→ PROBLEM DESCRIPTION: Go over the data and work out how many lines include the word "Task". Give that number only.
----------------
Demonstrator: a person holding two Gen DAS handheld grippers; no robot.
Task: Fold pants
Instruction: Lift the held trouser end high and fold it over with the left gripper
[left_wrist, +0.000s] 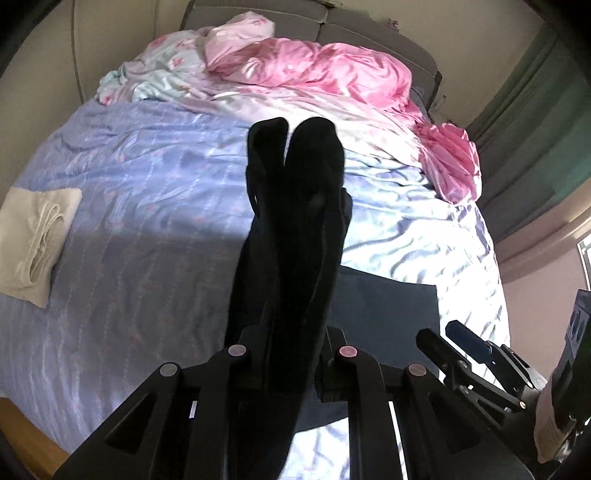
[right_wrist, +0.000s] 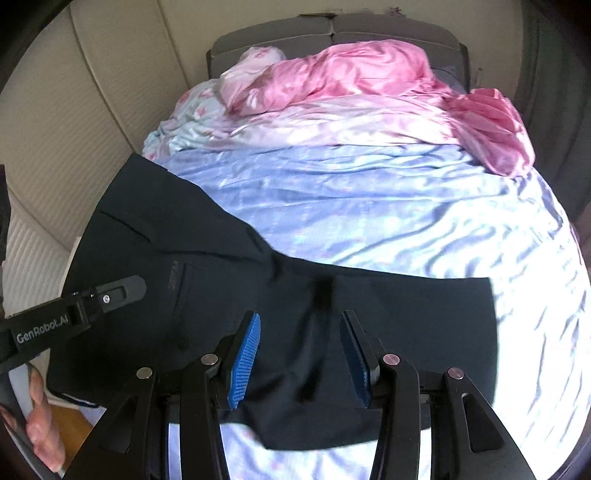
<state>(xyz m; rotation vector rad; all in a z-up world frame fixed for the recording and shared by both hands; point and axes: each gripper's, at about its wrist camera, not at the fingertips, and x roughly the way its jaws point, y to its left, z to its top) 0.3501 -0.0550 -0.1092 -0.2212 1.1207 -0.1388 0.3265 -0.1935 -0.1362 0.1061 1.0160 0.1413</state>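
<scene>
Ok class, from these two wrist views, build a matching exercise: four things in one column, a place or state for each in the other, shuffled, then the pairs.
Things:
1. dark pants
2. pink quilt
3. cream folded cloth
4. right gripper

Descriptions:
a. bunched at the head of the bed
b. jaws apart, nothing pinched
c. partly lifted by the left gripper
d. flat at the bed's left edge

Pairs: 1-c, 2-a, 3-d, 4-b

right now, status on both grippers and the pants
Left gripper shut on pants, one end lifted. Right gripper open above the pants, holding nothing. Pants partly on bed. Nothing in the way.
</scene>
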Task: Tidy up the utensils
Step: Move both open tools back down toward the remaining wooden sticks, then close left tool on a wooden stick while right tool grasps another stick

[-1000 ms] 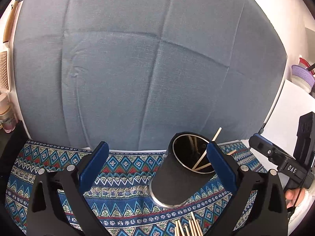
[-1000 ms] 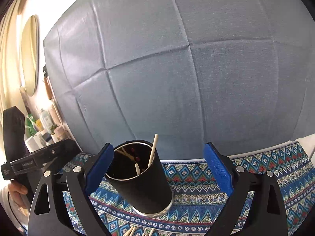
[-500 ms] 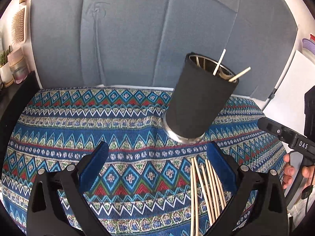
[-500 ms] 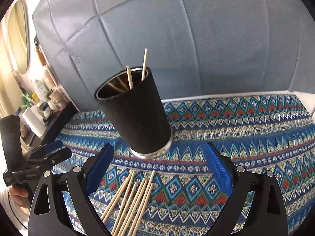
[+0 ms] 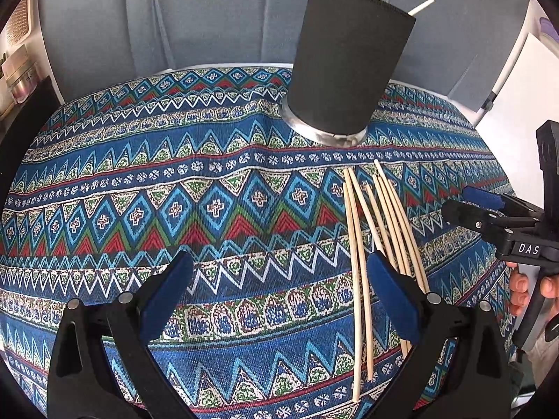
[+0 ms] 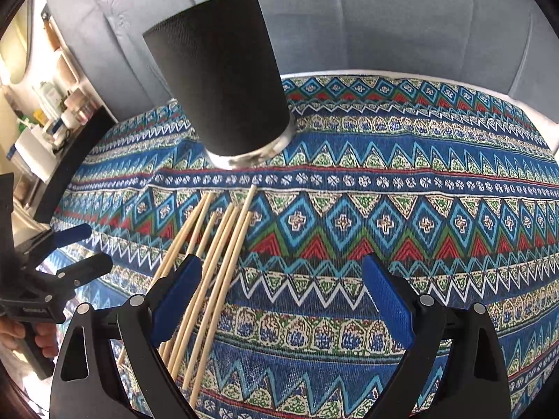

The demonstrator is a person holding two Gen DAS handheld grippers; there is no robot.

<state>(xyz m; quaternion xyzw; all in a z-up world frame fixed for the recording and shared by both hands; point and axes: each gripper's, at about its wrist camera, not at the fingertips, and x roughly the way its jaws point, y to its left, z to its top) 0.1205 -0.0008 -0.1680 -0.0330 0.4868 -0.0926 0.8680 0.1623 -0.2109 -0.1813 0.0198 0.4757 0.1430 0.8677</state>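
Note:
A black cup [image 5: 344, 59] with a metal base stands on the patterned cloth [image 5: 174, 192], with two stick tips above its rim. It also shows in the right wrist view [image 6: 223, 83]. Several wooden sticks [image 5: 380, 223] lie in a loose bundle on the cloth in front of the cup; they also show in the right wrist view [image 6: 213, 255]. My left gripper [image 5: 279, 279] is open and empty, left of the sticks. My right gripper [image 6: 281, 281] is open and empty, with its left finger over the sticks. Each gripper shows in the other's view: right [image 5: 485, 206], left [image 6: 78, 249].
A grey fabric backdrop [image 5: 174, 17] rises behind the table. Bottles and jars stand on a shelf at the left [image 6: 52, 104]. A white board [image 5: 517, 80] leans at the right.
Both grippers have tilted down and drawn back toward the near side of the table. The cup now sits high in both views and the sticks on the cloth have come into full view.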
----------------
→ ANSWER SECTION: 2